# Task
With the pictures removed, write out the full listing below exactly.

=== Begin Enclosure ===

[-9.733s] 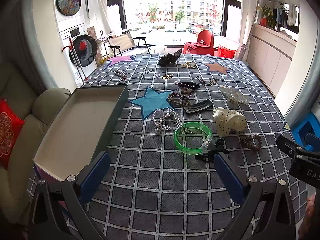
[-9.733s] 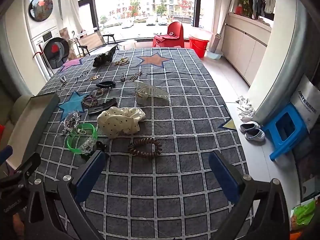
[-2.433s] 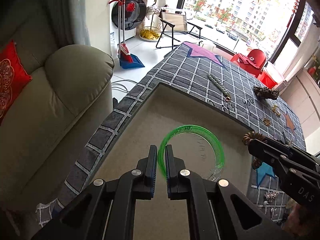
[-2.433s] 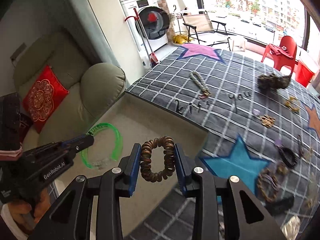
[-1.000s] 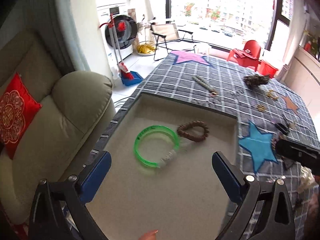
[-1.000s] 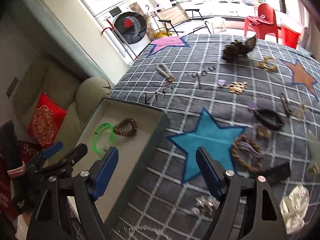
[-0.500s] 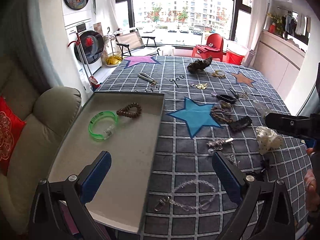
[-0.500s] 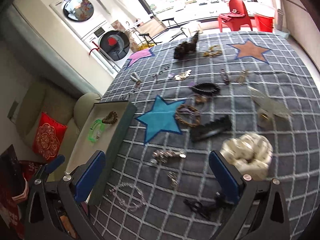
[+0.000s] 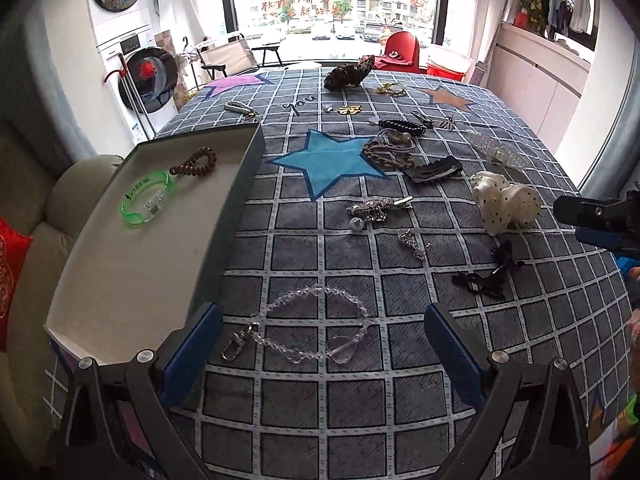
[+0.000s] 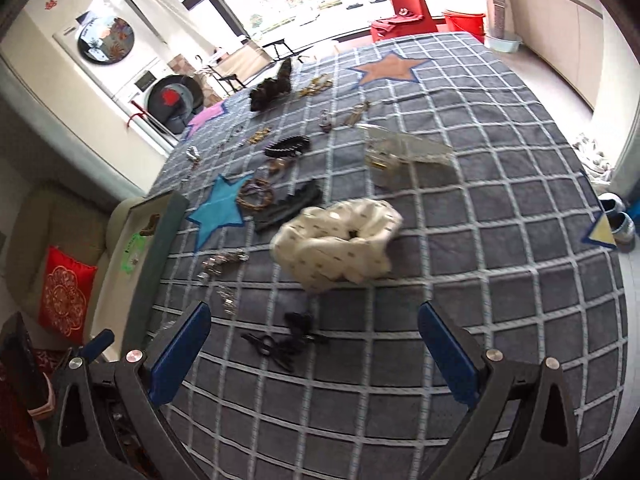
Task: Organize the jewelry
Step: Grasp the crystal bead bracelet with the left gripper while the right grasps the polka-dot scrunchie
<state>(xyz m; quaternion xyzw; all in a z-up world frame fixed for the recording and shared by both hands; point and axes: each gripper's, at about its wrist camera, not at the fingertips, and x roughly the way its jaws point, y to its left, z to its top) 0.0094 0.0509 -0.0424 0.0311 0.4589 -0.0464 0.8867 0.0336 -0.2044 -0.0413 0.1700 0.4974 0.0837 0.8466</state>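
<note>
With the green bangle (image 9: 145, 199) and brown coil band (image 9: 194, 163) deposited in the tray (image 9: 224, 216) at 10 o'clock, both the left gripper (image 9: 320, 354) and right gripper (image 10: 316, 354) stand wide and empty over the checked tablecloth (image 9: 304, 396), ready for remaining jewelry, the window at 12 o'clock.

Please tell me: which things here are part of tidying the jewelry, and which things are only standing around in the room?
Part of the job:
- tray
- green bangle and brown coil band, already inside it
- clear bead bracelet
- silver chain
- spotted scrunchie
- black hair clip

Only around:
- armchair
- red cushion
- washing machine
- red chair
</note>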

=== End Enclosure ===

# Written answer
[-9.733s] 
[-9.733s] 
[-2.433s] 
[-2.433s] 
[-1.000s] 
[-1.000s] 
[-0.500s] 
[-0.500s] 
[+0.000s] 
[+0.000s] 
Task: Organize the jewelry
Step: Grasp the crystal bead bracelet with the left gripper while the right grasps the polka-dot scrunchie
<state>(xyz m; quaternion xyzw; all in a z-up world frame fixed for the recording and shared by both hands; point and axes: each gripper's, at about its wrist camera, not at the fingertips, and x roughly the way its jaws point, y to its left, z to its top) 0.0094 0.0509 -0.0424 0.0311 0.4589 -0.0464 0.8867 0.0336 -0.2044 -0.0413 0.1700 0.4974 0.0837 0.8466</state>
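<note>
With the green bangle (image 9: 145, 199) and brown coil band (image 9: 194, 163) deposited in the tray (image 9: 224, 216) at 10 o'clock, both the left gripper (image 9: 320, 354) and right gripper (image 10: 316, 354) stand wide and empty over the checked tablecloth (image 9: 304, 396), ready for remaining jewelry, the window at 12 o'clock.

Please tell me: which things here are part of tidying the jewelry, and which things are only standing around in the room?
Part of the job:
- tray
- green bangle and brown coil band, already inside it
- clear bead bracelet
- silver chain
- spotted scrunchie
- black hair clip

Only around:
- armchair
- red cushion
- washing machine
- red chair
</note>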

That covers the exercise completely.